■ EXERCISE INSTRUCTIONS:
What is needed is an exact copy of the data below, pictures excluded.
*** Opening SUPPLIED INFORMATION ***
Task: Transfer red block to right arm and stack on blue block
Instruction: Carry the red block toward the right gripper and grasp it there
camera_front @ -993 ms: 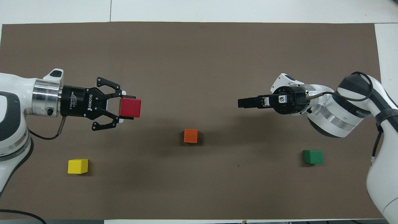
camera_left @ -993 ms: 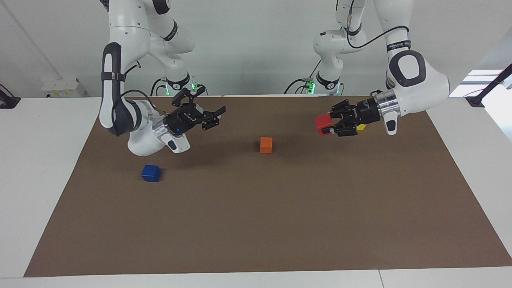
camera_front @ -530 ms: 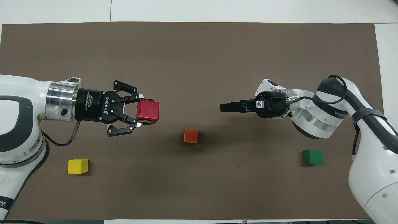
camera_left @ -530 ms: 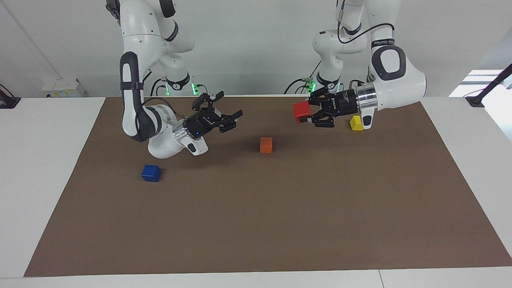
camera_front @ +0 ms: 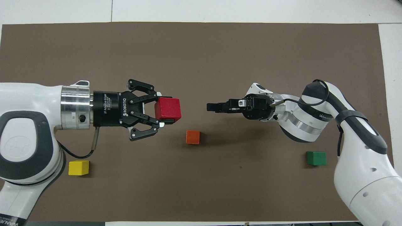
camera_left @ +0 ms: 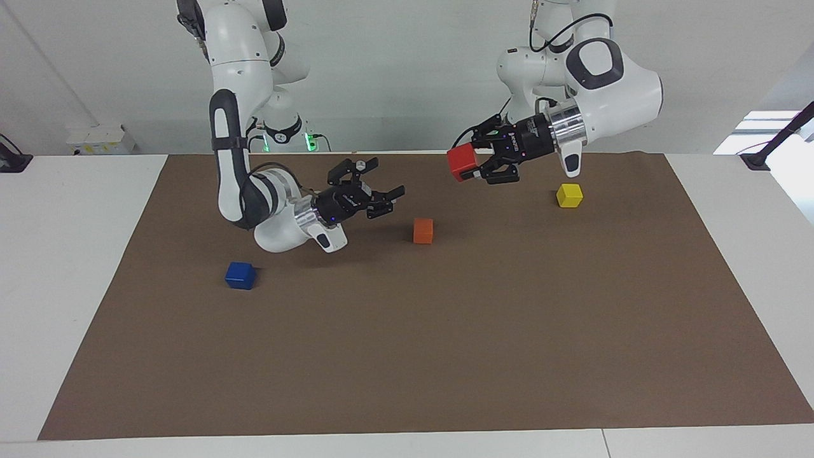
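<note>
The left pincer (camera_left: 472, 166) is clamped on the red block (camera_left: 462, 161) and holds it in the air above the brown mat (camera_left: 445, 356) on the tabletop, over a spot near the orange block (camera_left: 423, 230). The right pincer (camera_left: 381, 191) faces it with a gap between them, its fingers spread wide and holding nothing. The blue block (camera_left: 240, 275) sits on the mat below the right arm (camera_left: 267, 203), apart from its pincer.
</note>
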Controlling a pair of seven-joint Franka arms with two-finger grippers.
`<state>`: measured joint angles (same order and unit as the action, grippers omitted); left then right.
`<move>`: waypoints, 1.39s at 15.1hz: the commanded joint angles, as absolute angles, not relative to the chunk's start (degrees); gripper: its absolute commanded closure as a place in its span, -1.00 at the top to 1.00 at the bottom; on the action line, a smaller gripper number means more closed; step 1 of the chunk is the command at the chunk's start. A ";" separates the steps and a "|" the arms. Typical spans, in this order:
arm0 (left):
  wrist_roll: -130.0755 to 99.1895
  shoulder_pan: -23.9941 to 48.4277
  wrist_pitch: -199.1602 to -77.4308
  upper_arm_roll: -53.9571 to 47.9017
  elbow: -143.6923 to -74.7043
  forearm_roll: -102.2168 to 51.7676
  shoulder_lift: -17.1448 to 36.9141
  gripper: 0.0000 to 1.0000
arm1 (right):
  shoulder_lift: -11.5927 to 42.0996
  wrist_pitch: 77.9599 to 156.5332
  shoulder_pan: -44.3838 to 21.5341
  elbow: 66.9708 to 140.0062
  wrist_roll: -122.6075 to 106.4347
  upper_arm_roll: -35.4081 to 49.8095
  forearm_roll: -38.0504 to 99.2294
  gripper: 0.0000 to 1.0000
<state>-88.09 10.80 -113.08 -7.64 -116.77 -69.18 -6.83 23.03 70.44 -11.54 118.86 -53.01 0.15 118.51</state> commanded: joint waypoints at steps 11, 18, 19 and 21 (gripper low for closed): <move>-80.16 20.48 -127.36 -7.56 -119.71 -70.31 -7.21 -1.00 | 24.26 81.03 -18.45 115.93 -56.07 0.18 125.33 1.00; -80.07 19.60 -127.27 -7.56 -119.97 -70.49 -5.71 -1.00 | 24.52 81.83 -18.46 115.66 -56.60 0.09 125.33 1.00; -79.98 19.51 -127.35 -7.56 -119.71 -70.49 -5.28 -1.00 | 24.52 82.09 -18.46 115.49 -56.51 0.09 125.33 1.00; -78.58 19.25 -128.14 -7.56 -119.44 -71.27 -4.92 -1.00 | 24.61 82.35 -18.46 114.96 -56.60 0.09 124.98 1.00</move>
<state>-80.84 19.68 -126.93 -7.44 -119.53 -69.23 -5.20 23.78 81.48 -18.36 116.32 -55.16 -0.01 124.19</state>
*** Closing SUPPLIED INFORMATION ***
■ ANSWER FOR THIS EXERCISE:
Task: Transfer red block to right arm and stack on blue block
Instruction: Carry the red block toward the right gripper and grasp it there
camera_front @ -993 ms: 
camera_left @ -993 ms: 
camera_front @ -530 ms: 
camera_left @ -530 ms: 
camera_front @ +0 ms: 
camera_left @ +0 ms: 
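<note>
The left pincer (camera_left: 472, 166) is clamped on the red block (camera_left: 462, 161) and holds it in the air above the brown mat (camera_left: 445, 356) on the tabletop, over a spot near the orange block (camera_left: 423, 230). The right pincer (camera_left: 381, 191) faces it with a gap between them, its fingers spread wide and holding nothing. The blue block (camera_left: 240, 275) sits on the mat below the right arm (camera_left: 267, 203), apart from its pincer.
</note>
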Controlling a pair of seven-joint Franka arms with two-finger grippers.
`<state>`: measured joint angles (same order and unit as the action, grippers omitted); left then right.
`<move>`: waypoints, 1.39s at 15.1hz: the commanded joint angles, as absolute angles, not relative to the chunk's start (degrees); gripper: its absolute commanded closure as a place in its span, -1.00 at the top to 1.00 at the bottom; on the action line, a smaller gripper number means more closed; step 1 of the chunk is the command at the chunk's start. A ";" separates the steps and a "|" the arms. Typical spans, in this order:
arm0 (left):
  wrist_roll: -130.0755 to 99.1895
  shoulder_pan: -23.9941 to 48.4277
  wrist_pitch: -199.1602 to -77.4308
  upper_arm_roll: -53.9571 to 47.9017
  elbow: -143.6923 to -74.7043
  forearm_roll: -102.2168 to 51.7676
  shoulder_lift: -17.1448 to 36.9141
  gripper: 0.0000 to 1.0000
arm1 (right):
  shoulder_lift: -11.5927 to 42.0996
  wrist_pitch: 77.9599 to 156.5332
  shoulder_pan: -44.3838 to 21.5341
  elbow: 66.9708 to 140.0062
  wrist_roll: -122.6075 to 106.4347
  upper_arm_roll: -35.4081 to 49.8095
  forearm_roll: -38.0504 to 99.2294
  gripper: 0.0000 to 1.0000
<state>-88.09 10.80 -113.08 -7.64 -116.77 -69.18 -6.83 23.03 70.44 -11.54 118.86 -53.01 0.15 118.51</state> commanded: joint waypoints at steps 11, 18, 19 and 21 (gripper low for closed): <move>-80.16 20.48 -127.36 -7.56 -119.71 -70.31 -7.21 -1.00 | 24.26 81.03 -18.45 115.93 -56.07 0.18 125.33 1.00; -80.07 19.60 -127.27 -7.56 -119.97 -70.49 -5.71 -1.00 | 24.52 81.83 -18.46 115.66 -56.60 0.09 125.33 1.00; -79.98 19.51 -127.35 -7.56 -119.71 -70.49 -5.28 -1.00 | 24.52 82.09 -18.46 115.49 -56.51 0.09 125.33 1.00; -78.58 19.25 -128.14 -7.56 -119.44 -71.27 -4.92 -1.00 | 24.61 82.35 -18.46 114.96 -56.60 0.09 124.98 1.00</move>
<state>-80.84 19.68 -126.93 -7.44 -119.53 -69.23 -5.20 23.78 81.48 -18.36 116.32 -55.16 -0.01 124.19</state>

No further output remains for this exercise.